Les principaux effets de l’exposition comprennent une réduction des taux d’hémoglobine, la méthémoglobinémie, la cyanose et l’essoufflement. Une exposition prolongée peut entraîner des dommages à la rate et au foie, la jaunisse et l’anémie.

Il est important de noter que la consommation d’alcool peut accélérer et intensifier ces effets. Par conséquent, des conditions de travail strictes et bien définies doivent être établies et maintenues pour assurer un contrôle et une sécurité appropriés.

Référence

FAQ

Le nitrobenzène est un composé chimique organique de formule moléculaire C6H5NO2. C’est un liquide jaune pâle avec une odeur caractéristique semblable à celle des amandes amères.

La formule chimique du nitrobenzène est C6H5NO2.

Le nitrobenzène est généralement synthétisé par un processus appelé nitration. Dans ce procédé, le benzène est mis à réagir avec de l’acide nitrique ou un mélange d’acide nitrique et d’acide sulfurique pour introduire un groupe nitro (-NO2) sur le cycle benzénique.

Le nitrobenzène trouve diverses applications industrielles, telles que son utilisation comme précurseur dans la production d’aniline, qui est ensuite utilisée pour produire une large gamme de produits, notamment des colorants, des produits pharmaceutiques et des produits chimiques pour le caoutchouc. De plus, il sert de solvant dans certaines réactions chimiques.

Le nitrobenzène est réduit en aniline à l’aide d’agents réducteurs tels que le fer, le zinc ou l’étain en présence d’acide chlorhydrique (HCl) ou à l’aide d’autres catalyseurs comme l’hydrogène gazeux (H2).

Oui, le nitrobenzène est considéré comme hautement toxique et peut poser de graves risques pour la santé humaine. L’exposition au nitrobenzène peut entraîner une intoxication aiguë, entraînant des effets tels que la méthémoglobinémie, la cyanose, l’essoufflement et des lésions aux organes tels que le foie et la rate.

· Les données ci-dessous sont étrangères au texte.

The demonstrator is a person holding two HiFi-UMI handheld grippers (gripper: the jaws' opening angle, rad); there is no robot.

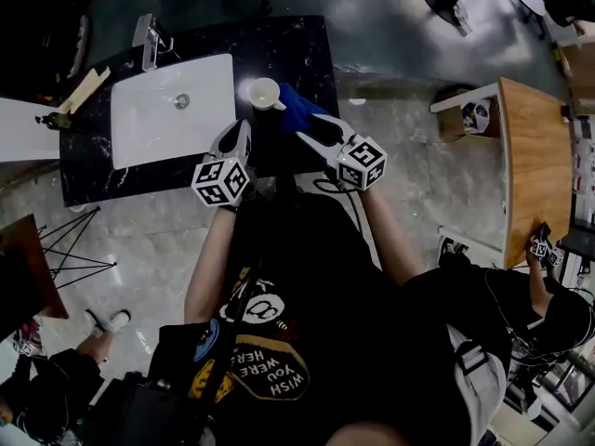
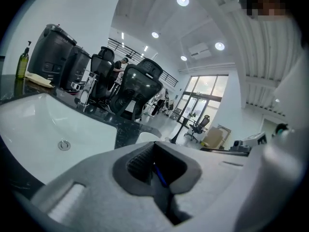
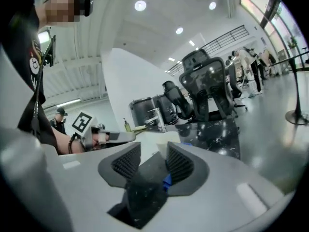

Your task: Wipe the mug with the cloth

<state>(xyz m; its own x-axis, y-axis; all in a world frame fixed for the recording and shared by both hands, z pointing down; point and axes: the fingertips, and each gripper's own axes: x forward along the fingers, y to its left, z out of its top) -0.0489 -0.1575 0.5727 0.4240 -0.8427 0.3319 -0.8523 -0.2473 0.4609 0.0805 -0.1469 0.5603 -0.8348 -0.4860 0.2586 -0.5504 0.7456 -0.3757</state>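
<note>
Your left hand-held gripper (image 1: 236,136) is over the near edge of the black worktop (image 1: 299,45). Its jaws are a little spread and nothing is between them. The mug (image 1: 265,93) stands upright on the worktop just ahead of this hand-held gripper, slightly to its right. The white sink (image 1: 153,130) is ahead and to its left.

Your right hand-held gripper (image 1: 323,130) is just beside the left one and points forward and to the left. In the right gripper view its two ribbed pads (image 3: 126,162) are clearly apart and they pinch nothing. The blue cloth (image 1: 299,107) lies on the worktop just ahead of its tips, close beside the mug on the right side. I cannot tell if the cloth touches the mug. A small blue piece of the cloth (image 3: 167,180) shows low between the pads.
</note>
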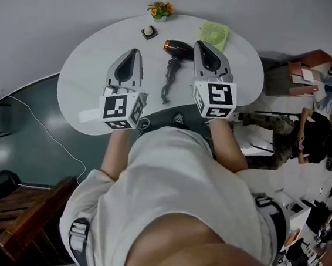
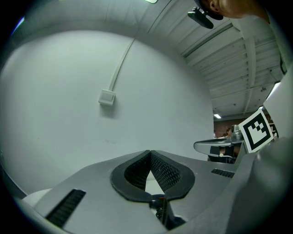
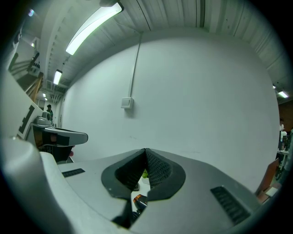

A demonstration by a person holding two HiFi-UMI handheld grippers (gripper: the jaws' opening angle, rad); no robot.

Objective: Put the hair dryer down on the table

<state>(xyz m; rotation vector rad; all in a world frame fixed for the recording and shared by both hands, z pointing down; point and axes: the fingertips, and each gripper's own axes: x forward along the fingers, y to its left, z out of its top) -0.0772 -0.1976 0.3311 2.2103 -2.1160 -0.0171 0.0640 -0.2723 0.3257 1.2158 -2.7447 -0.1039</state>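
Already the hair dryer (image 1: 176, 48) appears to be down: it lies flat on the white tabletop (image 1: 90, 71) in the upper middle of the head view, its black-and-orange body toward the far edge and its cord (image 1: 167, 88) trailing down the frame toward the person. The left gripper (image 1: 133, 53) is held level at the dryer's left, clear of it; the right gripper (image 1: 202, 45) is close at its right, and from above it cannot be told whether the two touch. Each gripper's own view shows its jaws closed tip to tip, with nothing between them. A green fan (image 1: 214, 34) sits at the upper right of the tabletop and a pot of flowers (image 1: 160, 9) at the top edge. With the dryer resting, the step in hand looks like a clean finish: keep both jaws closed, draw the right gripper straight back down the frame, not sideways, so it neither nudges the dryer's body nor snags the cord, and stay clear of the fan.
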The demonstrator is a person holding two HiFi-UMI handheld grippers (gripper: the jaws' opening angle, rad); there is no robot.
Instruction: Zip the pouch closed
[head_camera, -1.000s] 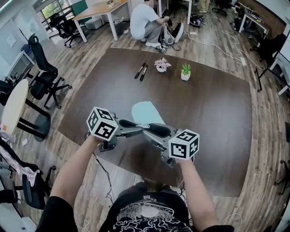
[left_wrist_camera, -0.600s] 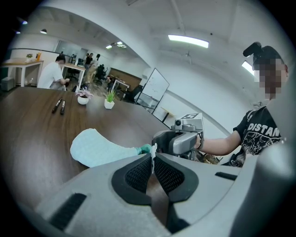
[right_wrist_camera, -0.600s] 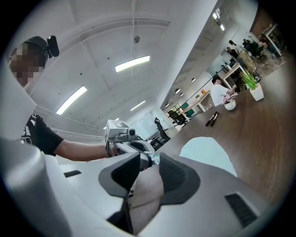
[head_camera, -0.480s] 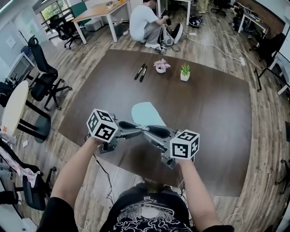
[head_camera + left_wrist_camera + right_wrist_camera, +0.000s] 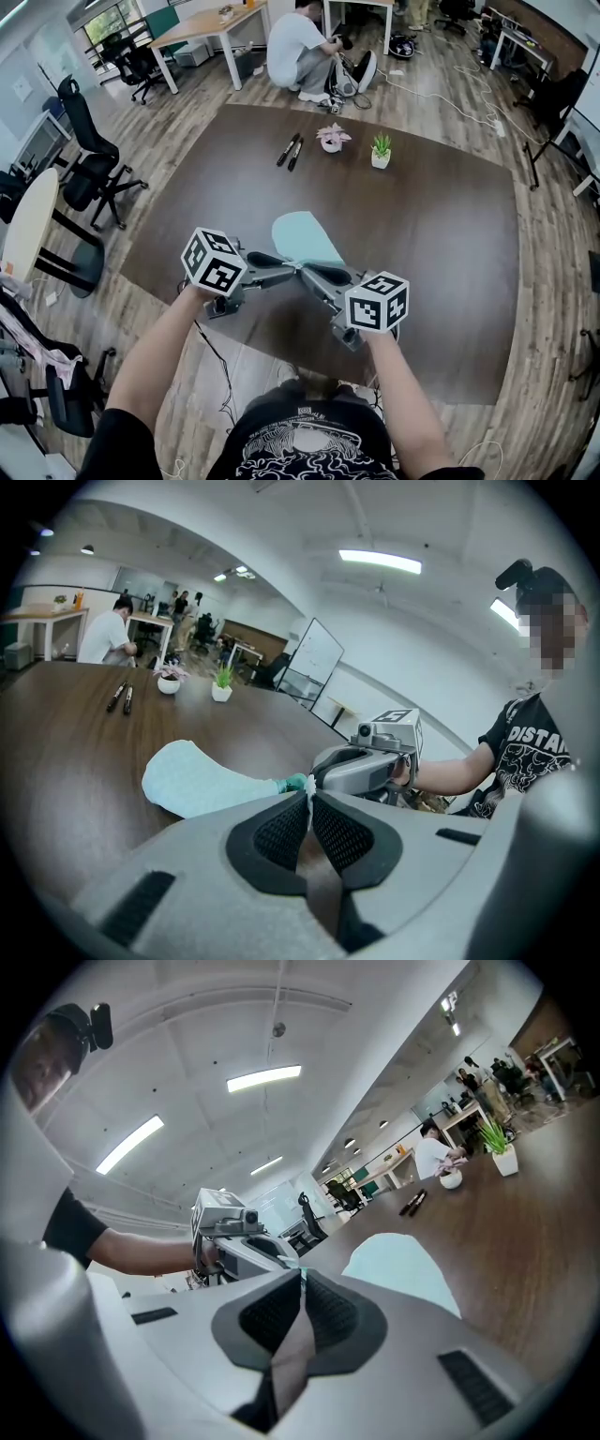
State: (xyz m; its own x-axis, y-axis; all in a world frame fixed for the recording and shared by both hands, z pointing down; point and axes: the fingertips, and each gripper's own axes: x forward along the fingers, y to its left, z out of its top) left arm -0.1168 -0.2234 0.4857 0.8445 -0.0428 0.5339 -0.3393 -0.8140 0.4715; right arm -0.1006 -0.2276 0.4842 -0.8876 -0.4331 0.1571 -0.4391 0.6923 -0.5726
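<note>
A light teal pouch lies flat on the dark brown table, its near end lifted between both grippers. My left gripper comes in from the left. It is shut, with a thin white edge of the pouch's near end pinched between its pads. My right gripper meets it tip to tip from the right. Its jaws have just been closing and now stand shut on the small teal zipper pull at that end. In the right gripper view the pouch stretches away beyond the shut right gripper.
Two black markers and two small potted plants stand at the table's far side. A person crouches on the floor beyond it. Office chairs are at the left. The table's near edge is just under my hands.
The right gripper's jaws have closed at the pouch's near end. Both hands stay almost where they were, and the pouch has not shifted.
</note>
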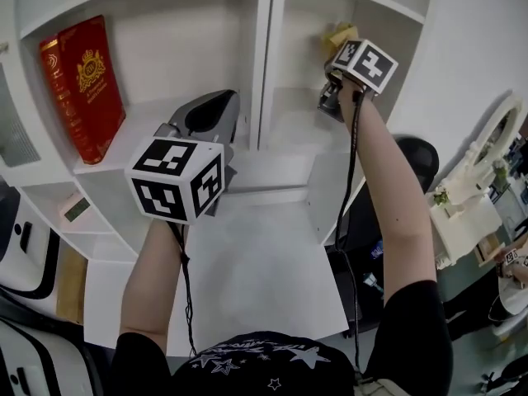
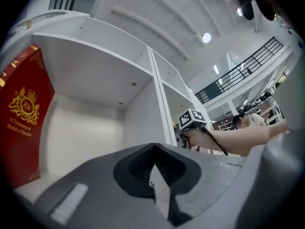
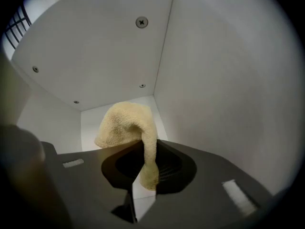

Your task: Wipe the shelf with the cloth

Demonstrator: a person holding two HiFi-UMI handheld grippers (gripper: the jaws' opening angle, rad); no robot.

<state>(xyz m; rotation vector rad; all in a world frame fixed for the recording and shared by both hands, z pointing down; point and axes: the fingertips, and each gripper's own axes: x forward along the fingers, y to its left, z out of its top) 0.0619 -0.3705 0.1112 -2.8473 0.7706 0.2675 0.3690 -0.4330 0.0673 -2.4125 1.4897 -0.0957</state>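
Note:
A pale yellow cloth (image 3: 127,124) hangs bunched from my right gripper (image 3: 144,174), which is shut on a fold of it. That gripper is raised inside the upper right compartment of the white shelf (image 3: 224,85), near its back corner. In the head view the cloth (image 1: 339,35) shows just beyond the right marker cube (image 1: 364,63). My left gripper (image 2: 157,184) is shut with nothing in it. It sits in front of the left compartment (image 1: 157,114), pointing up at its back wall.
A red book (image 1: 82,85) with a gold crest leans at the left of the left compartment. A vertical divider (image 1: 262,64) separates the two compartments. A white table (image 1: 247,262) lies below, with a dark chair (image 1: 417,159) to its right.

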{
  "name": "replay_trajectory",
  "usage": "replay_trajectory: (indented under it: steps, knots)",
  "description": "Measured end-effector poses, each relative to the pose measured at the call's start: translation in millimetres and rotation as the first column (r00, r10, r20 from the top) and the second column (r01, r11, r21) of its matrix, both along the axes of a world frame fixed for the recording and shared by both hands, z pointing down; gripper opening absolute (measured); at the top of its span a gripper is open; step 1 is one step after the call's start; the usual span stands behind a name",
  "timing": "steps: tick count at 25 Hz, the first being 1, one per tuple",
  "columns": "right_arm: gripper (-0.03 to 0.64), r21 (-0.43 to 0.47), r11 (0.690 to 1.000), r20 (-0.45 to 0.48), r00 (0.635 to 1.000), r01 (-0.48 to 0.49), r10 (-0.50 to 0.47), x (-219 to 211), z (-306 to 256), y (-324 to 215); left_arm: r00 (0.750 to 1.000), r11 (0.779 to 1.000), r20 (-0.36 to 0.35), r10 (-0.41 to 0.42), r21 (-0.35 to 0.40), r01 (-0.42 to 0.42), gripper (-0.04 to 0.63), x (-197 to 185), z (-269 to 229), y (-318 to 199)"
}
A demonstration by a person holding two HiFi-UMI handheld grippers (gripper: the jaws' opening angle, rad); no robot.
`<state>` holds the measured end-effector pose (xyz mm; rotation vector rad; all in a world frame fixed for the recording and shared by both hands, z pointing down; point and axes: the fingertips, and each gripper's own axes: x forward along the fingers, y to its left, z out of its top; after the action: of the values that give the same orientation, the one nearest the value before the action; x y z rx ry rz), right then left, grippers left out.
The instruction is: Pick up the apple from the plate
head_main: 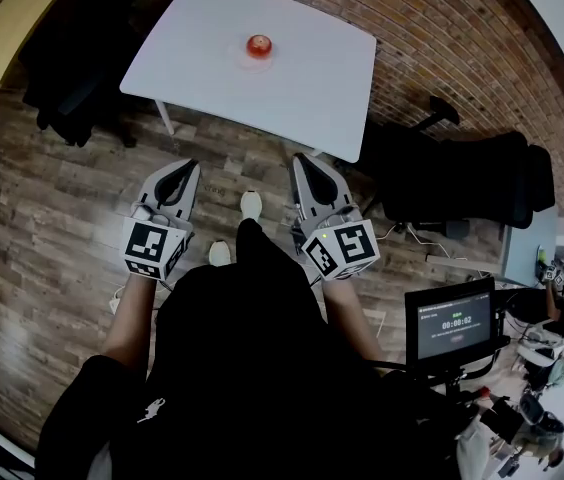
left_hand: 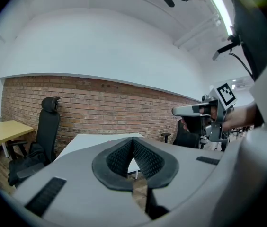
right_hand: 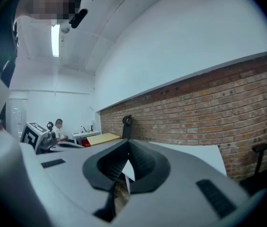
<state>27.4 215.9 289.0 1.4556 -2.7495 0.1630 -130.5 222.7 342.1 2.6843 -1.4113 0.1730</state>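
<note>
Head view: the apple (head_main: 259,45) sits on a white table (head_main: 302,78), well ahead of both sets of jaws and roughly between the lines they point along. The plate under it is too faint against the white top to make out. Left gripper (head_main: 189,167) and right gripper (head_main: 303,160) are held side by side over the wood floor (head_main: 52,218), short of the table's near edge. In the left gripper view the jaws are closed tip to tip with nothing between them, and the table top shows beyond them. In the right gripper view the jaws are likewise pressed together and empty. Black chairs (head_main: 462,173) stand to the right of the jaws, beside the brick wall (head_main: 442,38).
</note>
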Motion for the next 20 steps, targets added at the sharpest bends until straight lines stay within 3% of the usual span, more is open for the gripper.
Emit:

Non, le nitrobenzène n’est pas couramment utilisé comme explosif. Cependant, c’est un précurseur dans la synthèse d’autres composés qui peuvent être utilisés dans la production d’explosifs.

Le nitrobenzène est également connu sous son nom commun « Huile de Mirbane » en raison de son utilisation comme huile aromatique dans le passé.